But then the sun breaks through the clouds, and the time comes when this guy may actually graduate, and go on to whatever privileged life he’s going to have “working” for his dad and making more money than you’ll ever see, but nonetheless, you will no longer have to cultivate the numbness you’ve developed over the past 8 years. Hope springs eternal. And that’s the part that’s dangerous to your mental health. The hope. And the special kind of hope in this particular election. Yes, we “liberals” were dancing with glee, when we were not arguing about electability, to see our two presidential prospects come down to a white woman and a black man. Who can deny that was a beautiful thing to see, even if it did get kind of nasty towards the end? So we had not just hope in the general negative sense, that the annoying guy whose presence seemed to literally suck any ability to put together a rational and well-informed thought out of the air might finally graduate, but that we might actually get some diversity in our classroom in his place. And some intelligence. The female student who has copiously highlighted every square inch of the reading and the male student who speaks with confidence in class, and actually knows what he’s talking about when he does.

I don’t know what to say about this new girl that hasn’t already been said. From all my other liberal friends comes a gradual trickle of Salon.com articles and New York Times editorials written by other bewildered liberals who are fumbling around in the dark, trying to make sense of the rising panic they’re feeling. “Is this really happening?” they seem to be asking.
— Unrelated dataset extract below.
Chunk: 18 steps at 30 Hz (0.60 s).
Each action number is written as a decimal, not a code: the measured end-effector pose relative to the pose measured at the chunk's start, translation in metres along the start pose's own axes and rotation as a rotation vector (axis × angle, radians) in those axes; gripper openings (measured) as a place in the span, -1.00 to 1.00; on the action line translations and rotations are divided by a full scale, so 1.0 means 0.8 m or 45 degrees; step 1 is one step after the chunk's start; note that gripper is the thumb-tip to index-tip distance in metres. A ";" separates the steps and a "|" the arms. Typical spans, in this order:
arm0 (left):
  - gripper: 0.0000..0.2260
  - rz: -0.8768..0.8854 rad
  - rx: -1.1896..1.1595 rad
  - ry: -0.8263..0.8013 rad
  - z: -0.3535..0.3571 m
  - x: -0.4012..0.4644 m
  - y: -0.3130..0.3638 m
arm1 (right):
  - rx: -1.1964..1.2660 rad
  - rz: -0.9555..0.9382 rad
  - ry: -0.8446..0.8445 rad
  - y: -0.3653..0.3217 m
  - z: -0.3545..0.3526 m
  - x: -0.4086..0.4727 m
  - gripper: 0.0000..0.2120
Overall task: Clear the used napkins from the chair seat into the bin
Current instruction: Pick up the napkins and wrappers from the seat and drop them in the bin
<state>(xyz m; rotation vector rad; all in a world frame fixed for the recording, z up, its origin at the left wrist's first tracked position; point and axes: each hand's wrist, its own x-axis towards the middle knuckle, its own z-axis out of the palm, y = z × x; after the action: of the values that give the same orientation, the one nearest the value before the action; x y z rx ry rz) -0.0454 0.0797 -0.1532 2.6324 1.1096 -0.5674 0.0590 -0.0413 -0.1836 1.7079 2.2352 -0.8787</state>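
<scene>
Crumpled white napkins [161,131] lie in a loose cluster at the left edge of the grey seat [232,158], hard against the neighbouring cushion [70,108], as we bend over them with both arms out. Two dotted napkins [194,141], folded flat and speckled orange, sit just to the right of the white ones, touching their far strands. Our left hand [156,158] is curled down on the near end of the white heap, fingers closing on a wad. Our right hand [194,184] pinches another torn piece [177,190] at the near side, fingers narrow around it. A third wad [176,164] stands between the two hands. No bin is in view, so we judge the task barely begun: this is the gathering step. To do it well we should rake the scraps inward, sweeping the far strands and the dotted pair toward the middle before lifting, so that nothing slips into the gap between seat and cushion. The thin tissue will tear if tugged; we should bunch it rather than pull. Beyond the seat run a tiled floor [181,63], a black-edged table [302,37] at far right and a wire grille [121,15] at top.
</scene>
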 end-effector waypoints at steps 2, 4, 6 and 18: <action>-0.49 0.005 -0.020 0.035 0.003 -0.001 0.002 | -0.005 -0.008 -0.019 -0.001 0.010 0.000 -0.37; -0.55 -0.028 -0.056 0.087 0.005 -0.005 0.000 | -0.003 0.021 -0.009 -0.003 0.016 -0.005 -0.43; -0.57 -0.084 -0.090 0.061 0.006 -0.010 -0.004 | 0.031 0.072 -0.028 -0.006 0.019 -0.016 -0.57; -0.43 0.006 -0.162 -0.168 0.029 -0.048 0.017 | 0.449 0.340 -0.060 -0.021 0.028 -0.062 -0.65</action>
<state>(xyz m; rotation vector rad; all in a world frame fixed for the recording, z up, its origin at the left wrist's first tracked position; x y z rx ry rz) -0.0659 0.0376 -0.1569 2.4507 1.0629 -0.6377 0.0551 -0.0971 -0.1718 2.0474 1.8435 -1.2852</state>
And I have a vague memory of asking that question myself before. “Can this really be happening?” And running through these articles, sometimes as a subtext and sometimes right out there in the open is the lingering question: “Is this really the country we live in?” And, “If it is, where the hell do we fit in?” Why does it feel like conservatives are like the ground on which we stand, permanent and difficult to move without the aid of a bulldozer or backhoe? Why does it feel like liberals are like UFO sightings—rare and fleeting, touching down quickly but fairly likely at any moment to never return to our planet again? Why does it feel like we’re always losing? Does the other side feel that way, too, or is it just part of their liberal media bias argument? The conservatives I know seem to treat the election like an interesting and amusing game. They talk about it in the same tones they use to discuss their fantasy football leagues. Why does the election seem like life and death to me?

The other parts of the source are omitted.